◆ Task prompt
From the material below, copy each line that holds the word "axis".

◆ Given data
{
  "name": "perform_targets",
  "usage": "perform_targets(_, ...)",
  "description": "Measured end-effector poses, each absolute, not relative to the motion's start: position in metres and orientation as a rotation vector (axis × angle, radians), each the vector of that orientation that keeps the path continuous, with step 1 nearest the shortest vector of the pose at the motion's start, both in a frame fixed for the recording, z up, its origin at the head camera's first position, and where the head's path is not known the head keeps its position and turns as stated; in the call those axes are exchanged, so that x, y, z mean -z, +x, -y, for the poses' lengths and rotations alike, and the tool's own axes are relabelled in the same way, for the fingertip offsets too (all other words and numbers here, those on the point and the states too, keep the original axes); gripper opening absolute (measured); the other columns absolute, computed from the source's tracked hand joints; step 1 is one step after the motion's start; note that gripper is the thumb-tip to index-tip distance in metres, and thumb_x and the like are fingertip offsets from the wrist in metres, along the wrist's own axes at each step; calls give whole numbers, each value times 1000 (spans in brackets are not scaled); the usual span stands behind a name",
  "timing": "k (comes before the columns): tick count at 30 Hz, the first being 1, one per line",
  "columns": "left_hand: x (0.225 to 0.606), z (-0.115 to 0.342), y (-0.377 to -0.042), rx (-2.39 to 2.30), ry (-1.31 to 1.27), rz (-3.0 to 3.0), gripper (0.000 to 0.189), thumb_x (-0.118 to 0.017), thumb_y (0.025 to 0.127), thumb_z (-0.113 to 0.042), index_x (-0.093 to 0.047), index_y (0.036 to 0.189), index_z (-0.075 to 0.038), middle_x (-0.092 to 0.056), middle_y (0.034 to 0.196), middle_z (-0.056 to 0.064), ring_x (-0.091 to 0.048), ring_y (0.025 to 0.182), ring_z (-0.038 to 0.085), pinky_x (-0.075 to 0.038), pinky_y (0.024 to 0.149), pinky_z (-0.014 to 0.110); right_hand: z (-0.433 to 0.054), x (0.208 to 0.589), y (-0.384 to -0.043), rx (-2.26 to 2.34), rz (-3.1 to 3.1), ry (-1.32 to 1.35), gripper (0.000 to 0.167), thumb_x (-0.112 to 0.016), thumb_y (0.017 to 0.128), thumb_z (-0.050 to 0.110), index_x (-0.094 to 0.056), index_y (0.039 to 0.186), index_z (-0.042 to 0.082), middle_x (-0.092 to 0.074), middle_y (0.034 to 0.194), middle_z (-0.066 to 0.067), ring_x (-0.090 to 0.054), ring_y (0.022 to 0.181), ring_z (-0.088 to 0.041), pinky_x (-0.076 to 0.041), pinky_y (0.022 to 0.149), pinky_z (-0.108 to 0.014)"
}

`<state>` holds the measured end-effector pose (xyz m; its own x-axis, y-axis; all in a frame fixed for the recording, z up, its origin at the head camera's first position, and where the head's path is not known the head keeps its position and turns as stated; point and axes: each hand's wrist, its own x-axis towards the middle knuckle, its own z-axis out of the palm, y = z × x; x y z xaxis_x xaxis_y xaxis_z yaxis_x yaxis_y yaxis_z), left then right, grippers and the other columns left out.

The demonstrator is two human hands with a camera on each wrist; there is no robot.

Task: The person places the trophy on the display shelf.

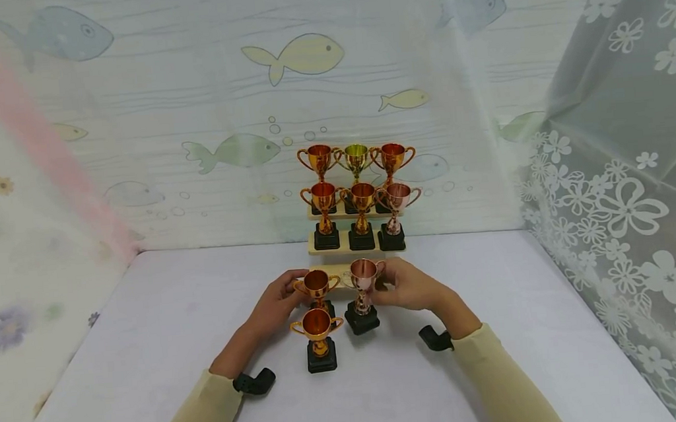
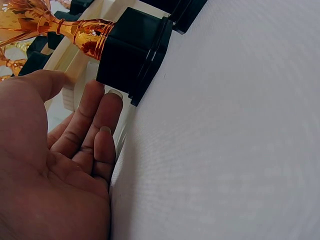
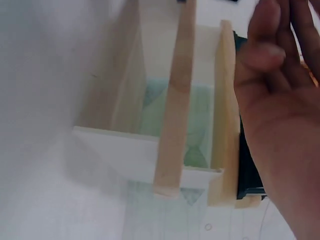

◆ Result below
  "description": "Measured end-effector poses, each absolute, not relative to the motion's start: position in metres and orientation as a rotation vector (axis × angle, radians), each the vector of that orientation that keeps the path continuous, with step 1 nearest the shortest vector of the pose at the motion's start, both in a frame fixed for the recording, z up, its origin at the head camera's first position, and where the head's path is not known the head keeps its position and turns as stated; in the call those axes are exchanged, so that x, y, z mean -z, +x, -y, for the poses' lengths and rotations alike, and the tool's own axes are relabelled in the same way, for the fingertip offsets too (all other words and numbers here, those on the point and the states too, keep the original axes); gripper opening absolute (measured); the other columns absolute, computed from the source's tracked hand joints; step 1 is one step after the motion's start; note that gripper is the thumb-tip to index-tip distance in metres, and thumb_x and the like are fingertip offsets from the wrist in metres, along the wrist's own axes at each step; calls give whole numbers, each value times 1000 (spans in brackets are not scaled); the usual span stands behind a name",
`<state>` holds the measured end-effector pose (xyz m; its own x-axis, y-axis; all in a frame fixed for the recording, z up, its origin at the head camera's first position, and where the head's path is not known the head keeps its position and turns as stated; point and axes: each hand's wrist, its own x-axis towards the middle knuckle, its own z-axis out of the palm, y = z × x; x y z xaxis_x xaxis_y xaxis_z yaxis_x yaxis_y yaxis_z), left then right, grippers and the other columns left out.

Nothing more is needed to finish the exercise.